Keep in mind that while it may seem undesirable, your response is your body’s attempt to keep you safe. And that ghost called guilt? Well, it is a poor advisor. I suggest apologizing where needed, and that includes forgiving yourself. 

And because I like something tangible, I write down what I feel guilty for on a piece of paper, and then I close my eyes, take a deep breath, and take it to the recycling bin. After all, every messy situation is an opportunity to recycle into something beautiful. 

3 Tools To Manage Sensory Overwhelm

While we can thank our bodies for doing its due diligence when things drown our system, we also have tools to support ourselves in the process. If you feel that you are highly sensitive to input the following tips may help. 

1. Check In

Look, no one wants to hug a cactus. I mean, ouch. But those little spines serve a purpose to protect (not all that differently than our body attempts to protect us). So when you begin to feel a tad prickly, pause and listen to what your body is telling you. What is your current emotional and sensory climate? The best thing we can do is listen. 

  • What is dysregulating you? 
  • What sounds are you processing right now? 
  • What is visually overwhelming to you right now?
  • Who is touching and needing you? 
  • What tasks do you feel pressure to finish?
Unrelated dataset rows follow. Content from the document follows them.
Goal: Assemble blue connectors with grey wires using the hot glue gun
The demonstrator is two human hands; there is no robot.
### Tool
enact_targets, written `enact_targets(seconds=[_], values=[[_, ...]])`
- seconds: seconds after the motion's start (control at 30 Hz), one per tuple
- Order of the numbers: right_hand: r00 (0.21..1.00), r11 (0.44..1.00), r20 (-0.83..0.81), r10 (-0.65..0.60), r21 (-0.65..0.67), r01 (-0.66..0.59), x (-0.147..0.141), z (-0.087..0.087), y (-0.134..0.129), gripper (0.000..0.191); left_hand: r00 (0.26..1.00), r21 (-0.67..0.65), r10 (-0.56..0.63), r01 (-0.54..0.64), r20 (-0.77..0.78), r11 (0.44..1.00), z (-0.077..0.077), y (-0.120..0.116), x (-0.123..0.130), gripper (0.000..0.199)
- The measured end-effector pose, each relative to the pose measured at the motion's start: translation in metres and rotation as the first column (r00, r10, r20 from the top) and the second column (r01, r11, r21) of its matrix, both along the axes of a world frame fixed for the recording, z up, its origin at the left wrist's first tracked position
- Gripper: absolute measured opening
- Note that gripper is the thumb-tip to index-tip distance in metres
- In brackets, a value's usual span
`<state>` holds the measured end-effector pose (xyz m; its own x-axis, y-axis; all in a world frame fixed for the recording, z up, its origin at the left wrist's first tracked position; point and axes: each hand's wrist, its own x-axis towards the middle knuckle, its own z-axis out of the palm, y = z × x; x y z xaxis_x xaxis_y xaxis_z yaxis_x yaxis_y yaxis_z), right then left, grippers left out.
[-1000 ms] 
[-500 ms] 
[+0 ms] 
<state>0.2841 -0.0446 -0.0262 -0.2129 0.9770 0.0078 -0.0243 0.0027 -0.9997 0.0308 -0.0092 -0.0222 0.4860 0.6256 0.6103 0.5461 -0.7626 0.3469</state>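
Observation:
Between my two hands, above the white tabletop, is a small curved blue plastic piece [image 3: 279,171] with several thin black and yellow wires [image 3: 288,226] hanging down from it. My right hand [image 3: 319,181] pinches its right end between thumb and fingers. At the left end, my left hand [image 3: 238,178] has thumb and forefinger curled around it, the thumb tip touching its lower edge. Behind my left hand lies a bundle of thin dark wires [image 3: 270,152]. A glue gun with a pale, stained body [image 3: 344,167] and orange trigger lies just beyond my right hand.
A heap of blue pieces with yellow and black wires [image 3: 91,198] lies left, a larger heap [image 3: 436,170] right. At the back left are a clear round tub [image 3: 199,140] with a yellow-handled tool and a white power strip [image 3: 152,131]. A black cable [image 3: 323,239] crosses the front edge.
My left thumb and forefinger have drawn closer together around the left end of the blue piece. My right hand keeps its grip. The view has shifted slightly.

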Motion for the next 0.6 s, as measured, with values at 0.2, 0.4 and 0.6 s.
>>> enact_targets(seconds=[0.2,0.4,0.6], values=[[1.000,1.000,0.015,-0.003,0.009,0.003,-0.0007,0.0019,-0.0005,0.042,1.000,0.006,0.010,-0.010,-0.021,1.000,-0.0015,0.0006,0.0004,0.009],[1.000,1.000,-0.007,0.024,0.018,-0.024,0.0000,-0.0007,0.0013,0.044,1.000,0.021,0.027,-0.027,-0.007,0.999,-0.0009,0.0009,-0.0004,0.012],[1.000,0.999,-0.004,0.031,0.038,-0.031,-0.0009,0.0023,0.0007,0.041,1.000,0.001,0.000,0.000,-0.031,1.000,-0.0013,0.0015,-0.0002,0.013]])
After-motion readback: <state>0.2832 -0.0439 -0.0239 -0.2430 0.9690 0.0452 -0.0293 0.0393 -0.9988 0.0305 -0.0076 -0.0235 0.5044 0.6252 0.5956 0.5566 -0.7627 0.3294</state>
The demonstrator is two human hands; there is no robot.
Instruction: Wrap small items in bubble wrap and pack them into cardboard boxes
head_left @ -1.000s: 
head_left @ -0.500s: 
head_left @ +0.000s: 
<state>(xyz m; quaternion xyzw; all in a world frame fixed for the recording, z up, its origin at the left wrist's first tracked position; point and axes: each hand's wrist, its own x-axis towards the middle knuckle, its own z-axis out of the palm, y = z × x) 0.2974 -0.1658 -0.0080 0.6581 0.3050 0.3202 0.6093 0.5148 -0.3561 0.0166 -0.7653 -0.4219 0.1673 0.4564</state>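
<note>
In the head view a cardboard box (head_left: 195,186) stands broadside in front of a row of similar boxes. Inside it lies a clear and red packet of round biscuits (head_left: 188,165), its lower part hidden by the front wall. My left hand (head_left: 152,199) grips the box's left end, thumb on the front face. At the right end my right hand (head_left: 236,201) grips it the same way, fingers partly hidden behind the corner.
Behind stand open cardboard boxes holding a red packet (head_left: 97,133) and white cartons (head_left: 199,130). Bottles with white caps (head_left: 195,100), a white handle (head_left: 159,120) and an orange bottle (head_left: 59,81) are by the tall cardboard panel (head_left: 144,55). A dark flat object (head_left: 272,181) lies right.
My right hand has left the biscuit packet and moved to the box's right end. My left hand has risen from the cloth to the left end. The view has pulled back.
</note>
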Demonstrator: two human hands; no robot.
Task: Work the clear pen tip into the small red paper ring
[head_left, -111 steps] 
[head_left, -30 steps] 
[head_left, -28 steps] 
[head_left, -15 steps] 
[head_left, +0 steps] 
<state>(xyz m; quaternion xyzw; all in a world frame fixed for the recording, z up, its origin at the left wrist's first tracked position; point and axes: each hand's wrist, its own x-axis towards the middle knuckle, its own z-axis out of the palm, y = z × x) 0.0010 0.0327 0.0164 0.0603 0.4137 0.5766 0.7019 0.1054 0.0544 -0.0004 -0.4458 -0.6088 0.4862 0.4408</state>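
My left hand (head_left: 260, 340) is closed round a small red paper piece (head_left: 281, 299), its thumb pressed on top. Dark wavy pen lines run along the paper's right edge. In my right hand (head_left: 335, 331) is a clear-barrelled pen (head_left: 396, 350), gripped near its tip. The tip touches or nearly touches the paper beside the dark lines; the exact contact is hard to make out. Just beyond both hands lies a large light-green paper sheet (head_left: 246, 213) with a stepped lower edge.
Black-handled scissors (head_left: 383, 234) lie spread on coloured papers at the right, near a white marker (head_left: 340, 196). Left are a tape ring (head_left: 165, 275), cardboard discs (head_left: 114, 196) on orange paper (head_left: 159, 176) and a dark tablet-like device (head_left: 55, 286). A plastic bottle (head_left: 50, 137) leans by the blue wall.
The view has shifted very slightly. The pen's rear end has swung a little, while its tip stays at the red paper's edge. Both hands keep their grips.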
Once you get a lay of your internal land, ask yourself, “What is one thing I could take out of this current moment to return to a regulated state?” 

If __ wasn’t happening right now, __ would feel more manageable. 

Sometimes just noticing helps us drop back down into our bodies so that we can name it, and then tame it. 

2. Share

If you have the capacity to do so (and only if) then share what you are feeling with those around you. Boundaries are an act of kindness, not only for you but for those you share space with. You may say things like

  • “I need a moment to myself right now.”
  • “The noise is hurting my ears.”
  • “I am having trouble focusing. I need to revisit this conversation a bit later.”
  • “I feel anxious because of the clutter.”
  • “I am all done being touched right now.”

Now, if you are dealing with small kiddos, you may choose to make things more concrete by empowering them to set a timer or maybe you offer a hand gesture (like to turn down the volume). Or maybe you choose to redirect the overwhelming behavior by offering choices, suggesting what they CAN do, or coming together to share feelings and wants for a win-win solution. 

3. Schedule

Finding time for quiet with two boys under age five seemed impossible when I believed it to be. 

I don’t make promises I can’t keep. So, I decided, “Why not make one to myself?

I promise myself to find quiet time for one minute today. 

I found time in the morning or at night. Or when they played outside. I set them up somewhere safe and I stepped into the bathroom. I broke out ear plugs. I took a trip to our family’s Calming Corner. I did what I needed to find that one minute a day. When that became doable, I upped it to two minutes and continued on, celebrating my small successes along the way. 

For all of you who deeply love your children AND deeply feel the assault to your senses that parenthood can bring, solidarity. You are not alone.